Talking to electronics has become a popular—even essential—way to command them. In our Internet-of-Things era, voice assistants connect people to their mobile devices, homes, and vehicles.
Through spoken interactions, we place calls, send text messages, check email, get travel directions, control appliances, and even access bank accounts. Barclays bank, for example, recently began using a technology that uses voice to verify the identity of call-in center customers.
“If a system is using only your voice signature, it can be very dangerous.”
But sound is an “open channel” that can be easily spoofed by mediocre impersonators and sophisticated hackers alike.
“Increasingly, voice is being used as a security feature but it actually has huge holes in it,” says Kang Shin, professor of computer science and professor of electrical engineering and computer science at the University of Michigan. “If a system is using only your voice signature, it can be very dangerous. We believe you have to have a second channel to authenticate the owner of the voice.”
The solution that Shin and colleagues developed is called VAuth (pronounced vee-auth)—a wearable device that can take the form of a necklace, ear buds, or a small attachment to eyeglasses.
The device continuously registers speech-induced vibrations on the user’s body and pairs them with the sound of that person’s voice to create a unique and secure signature.
The process of speaking creates vibrations that can be detected on the skin of a person’s face, throat, or chest. The system works by leveraging the instantaneous consistency between signals from the accelerometer in the wearable security token and the microphone in the electronic device. You can only use voice authentication with your device when you’re wearing the security token.
The team built a prototype using an off-the-shelf accelerometer, which measures motion, and a Bluetooth transmitter, which sends the vibration signal to the microphone in the user’s device. They’ve also developed matching algorithms and software for Google Now.
“VAuth is the first serious attempt to secure this service, ensuring that your voice assistant will only listen to your commands instead of others,” Shin says. “It delivers physical security, which is difficult to compromise even by sophisticated attackers. Only with this guarantee can the voice assistant be trusted as personal and secure, especially in scenarios such as banking and home safety.”

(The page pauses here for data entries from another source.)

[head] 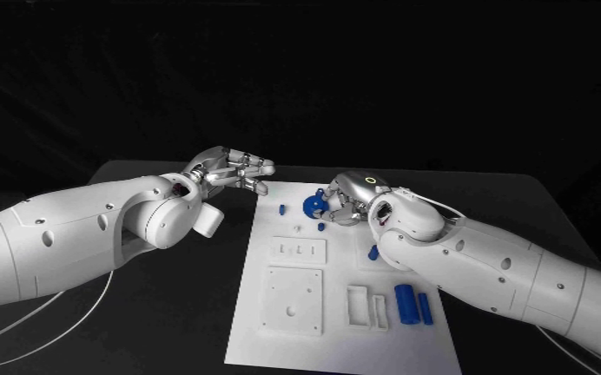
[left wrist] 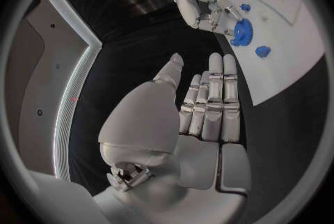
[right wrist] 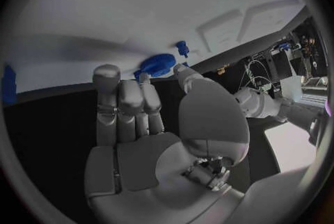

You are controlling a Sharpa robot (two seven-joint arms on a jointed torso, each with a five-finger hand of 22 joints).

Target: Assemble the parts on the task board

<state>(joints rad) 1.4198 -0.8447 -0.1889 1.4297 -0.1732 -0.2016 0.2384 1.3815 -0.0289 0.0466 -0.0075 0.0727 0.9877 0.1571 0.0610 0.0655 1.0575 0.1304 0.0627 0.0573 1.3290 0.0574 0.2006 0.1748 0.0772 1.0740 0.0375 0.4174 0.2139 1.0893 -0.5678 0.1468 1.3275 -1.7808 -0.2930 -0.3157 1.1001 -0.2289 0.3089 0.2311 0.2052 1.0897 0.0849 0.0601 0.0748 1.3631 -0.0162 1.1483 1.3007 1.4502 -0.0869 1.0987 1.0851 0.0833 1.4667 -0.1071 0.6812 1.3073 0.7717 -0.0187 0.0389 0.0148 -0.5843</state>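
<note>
The white task board (head: 357, 349) lies lengthwise in the middle of the black table. My right hand (head: 351, 197) is over its far end and pinches a blue gear (head: 318, 206) between thumb and fingers, low over the plate. The left wrist view shows the same gear (left wrist: 242, 32) at the right hand's fingertips (left wrist: 224, 22), and it appears again in the right wrist view (right wrist: 158, 64). A small blue part (head: 283, 210) stands just left of the gear. My left hand (head: 233, 171) hovers off the board's far left corner, fingers apart, holding nothing.
Two blue cylinders (head: 405, 300) lie side by side near the board's right edge, and another small blue piece (head: 373, 253) sits by my right forearm. Raised white blocks (head: 294, 299) occupy the board's middle. Black table (head: 175, 323) flanks the board on both sides.
</note>
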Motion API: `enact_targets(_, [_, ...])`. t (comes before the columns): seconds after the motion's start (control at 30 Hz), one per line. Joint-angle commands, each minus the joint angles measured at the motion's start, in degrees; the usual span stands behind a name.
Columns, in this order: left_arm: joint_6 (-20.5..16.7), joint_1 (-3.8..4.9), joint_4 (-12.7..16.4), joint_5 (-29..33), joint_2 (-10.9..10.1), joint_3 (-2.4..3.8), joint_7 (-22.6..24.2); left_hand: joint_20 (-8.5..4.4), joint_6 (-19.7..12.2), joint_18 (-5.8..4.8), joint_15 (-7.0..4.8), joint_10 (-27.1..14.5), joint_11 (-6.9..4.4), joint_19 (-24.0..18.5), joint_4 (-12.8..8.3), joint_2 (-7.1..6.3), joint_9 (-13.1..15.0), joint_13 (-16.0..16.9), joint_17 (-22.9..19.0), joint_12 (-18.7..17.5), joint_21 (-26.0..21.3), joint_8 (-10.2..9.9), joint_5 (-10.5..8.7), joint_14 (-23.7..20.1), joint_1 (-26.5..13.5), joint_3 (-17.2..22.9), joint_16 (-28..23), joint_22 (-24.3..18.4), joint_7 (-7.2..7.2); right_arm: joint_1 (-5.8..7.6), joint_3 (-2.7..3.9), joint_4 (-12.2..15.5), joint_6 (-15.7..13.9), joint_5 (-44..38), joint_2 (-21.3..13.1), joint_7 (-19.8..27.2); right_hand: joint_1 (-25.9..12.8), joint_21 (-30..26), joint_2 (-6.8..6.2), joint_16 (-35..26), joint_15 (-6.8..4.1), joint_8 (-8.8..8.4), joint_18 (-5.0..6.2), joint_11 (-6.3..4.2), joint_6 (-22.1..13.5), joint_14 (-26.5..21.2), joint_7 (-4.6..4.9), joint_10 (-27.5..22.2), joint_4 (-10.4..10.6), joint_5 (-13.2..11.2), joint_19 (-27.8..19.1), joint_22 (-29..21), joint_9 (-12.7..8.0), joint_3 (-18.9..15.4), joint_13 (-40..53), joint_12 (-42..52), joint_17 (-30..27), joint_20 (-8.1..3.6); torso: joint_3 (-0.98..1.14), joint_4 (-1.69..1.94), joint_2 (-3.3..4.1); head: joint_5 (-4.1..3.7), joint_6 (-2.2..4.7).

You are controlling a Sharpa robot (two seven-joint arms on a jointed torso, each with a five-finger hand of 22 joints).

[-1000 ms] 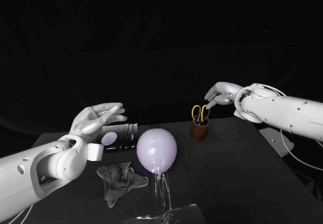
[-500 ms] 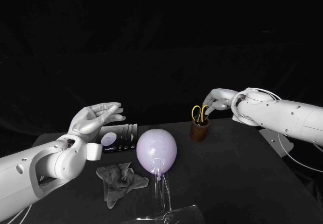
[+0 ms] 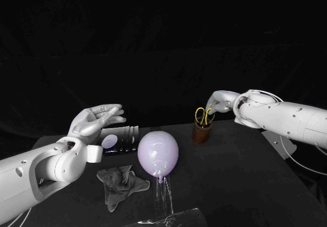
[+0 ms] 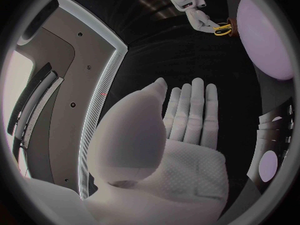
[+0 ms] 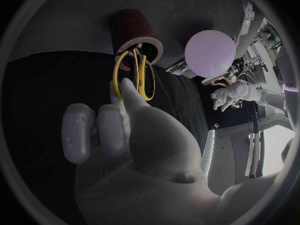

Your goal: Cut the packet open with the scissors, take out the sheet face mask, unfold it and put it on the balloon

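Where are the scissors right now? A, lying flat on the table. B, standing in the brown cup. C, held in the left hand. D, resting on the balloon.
B: the yellow-handled scissors stand handles-up in the brown cup, with the right hand at their handles.

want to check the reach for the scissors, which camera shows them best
Right wrist view: the yellow-handled scissors stand close up in the brown cup, with fingers of the right hand at their loops. The head view shows them small; the left wrist view, tiny and far off.
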Motion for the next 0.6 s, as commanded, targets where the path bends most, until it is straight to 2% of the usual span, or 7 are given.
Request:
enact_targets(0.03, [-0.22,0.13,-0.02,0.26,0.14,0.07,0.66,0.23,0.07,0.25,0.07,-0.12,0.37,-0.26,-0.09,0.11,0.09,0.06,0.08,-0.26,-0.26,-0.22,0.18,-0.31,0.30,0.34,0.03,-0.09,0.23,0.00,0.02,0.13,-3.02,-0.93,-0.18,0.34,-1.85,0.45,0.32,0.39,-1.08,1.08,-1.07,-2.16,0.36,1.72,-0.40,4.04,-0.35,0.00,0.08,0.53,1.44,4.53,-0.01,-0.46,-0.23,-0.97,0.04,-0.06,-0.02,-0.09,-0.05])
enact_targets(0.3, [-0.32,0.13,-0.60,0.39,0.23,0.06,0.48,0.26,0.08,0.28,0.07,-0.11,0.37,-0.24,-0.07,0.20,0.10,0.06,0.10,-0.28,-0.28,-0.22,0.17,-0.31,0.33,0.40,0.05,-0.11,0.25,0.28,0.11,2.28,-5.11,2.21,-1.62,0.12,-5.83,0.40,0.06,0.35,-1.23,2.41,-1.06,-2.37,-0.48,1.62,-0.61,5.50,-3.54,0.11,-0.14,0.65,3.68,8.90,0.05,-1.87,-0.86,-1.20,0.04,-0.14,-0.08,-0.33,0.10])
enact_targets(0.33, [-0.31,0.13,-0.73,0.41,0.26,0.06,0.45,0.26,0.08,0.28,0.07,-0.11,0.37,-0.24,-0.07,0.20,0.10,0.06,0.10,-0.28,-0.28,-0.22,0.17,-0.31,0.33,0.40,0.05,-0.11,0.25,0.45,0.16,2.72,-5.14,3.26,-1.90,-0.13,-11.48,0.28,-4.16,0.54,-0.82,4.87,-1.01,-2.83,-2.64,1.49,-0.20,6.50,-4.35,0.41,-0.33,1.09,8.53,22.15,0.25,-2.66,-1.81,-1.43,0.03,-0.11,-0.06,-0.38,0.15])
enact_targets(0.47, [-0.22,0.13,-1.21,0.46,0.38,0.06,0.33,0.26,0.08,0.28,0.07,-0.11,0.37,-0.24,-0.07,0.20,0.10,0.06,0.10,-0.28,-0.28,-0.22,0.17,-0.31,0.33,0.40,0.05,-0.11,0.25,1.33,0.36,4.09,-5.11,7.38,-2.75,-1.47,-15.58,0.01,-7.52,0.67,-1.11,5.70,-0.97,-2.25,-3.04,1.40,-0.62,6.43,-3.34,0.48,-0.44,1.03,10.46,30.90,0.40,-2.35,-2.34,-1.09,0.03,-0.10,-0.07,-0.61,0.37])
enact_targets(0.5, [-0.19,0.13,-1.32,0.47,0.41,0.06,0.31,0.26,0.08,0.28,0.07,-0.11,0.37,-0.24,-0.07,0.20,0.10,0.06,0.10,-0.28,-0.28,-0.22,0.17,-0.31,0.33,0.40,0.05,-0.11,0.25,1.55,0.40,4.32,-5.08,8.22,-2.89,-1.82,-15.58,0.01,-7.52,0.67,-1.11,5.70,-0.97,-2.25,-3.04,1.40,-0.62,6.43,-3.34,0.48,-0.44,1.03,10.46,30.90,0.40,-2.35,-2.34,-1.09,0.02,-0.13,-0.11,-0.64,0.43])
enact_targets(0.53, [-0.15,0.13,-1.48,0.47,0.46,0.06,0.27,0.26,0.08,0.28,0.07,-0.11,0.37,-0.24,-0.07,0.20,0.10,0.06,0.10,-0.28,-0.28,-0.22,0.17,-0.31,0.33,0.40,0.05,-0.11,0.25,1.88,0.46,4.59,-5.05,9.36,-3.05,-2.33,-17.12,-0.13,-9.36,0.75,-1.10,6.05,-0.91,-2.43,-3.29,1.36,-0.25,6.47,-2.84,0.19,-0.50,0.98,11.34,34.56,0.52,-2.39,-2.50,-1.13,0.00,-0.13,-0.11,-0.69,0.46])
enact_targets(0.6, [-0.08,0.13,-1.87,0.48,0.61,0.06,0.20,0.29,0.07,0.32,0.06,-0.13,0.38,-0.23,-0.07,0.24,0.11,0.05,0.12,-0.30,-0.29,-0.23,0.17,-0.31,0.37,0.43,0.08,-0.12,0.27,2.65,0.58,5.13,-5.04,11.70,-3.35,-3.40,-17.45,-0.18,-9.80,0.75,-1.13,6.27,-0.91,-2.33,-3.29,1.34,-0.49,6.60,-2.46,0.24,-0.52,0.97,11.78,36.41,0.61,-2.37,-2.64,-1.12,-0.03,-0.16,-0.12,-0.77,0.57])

That’s a drastic departure from existing voice biometric mechanisms, which require training from each individual who will use them, says Kassem Fawaz, who worked on the project as a graduate student at the University of Michigan and is now an assistant professor at the University of Wisconsin.
“In addition, VAuth overcomes a key problem of voice biometrics. A voice biometric, similar to a fingerprint, is not easy to keep protected. From a few recordings of the user’s voice, an attacker can impersonate the user by generating a matching ‘voice print.’
“The users can do little to regain their security as they cannot simply change their voice. On the other hand, when losing VAuth for any reason, the user can simply unpair it to prevent an attacker from using their device.”
When the team tested VAuth with 18 users and 30 voice commands it achieved a 97 percent detection accuracy and less than 0.1 percent false positive rate, regardless of its position on the body and the user’s language, accent, or even mobility. It also successfully thwarts various practical attacks, such as replay attacks, mangled voice attacks, or impersonation attacks.
The researchers surveyed 952 people to gauge their willingness to wear a security token.
“Seventy percent of them said they are willing to give VAuth a serious try in one of the three configurations we developed—and half of them said they are willing to pay $25 more for the technology,” says Huan Feng, who worked on the project as a graduate student.
Researchers will present their paper October 19 at the International Conference on Mobile Computing and Networking, MobiCom 2017. The National Science Foundation provided funding. The researchers have applied for patent protection, and are seeking commercialization partners to help bring the technology to market.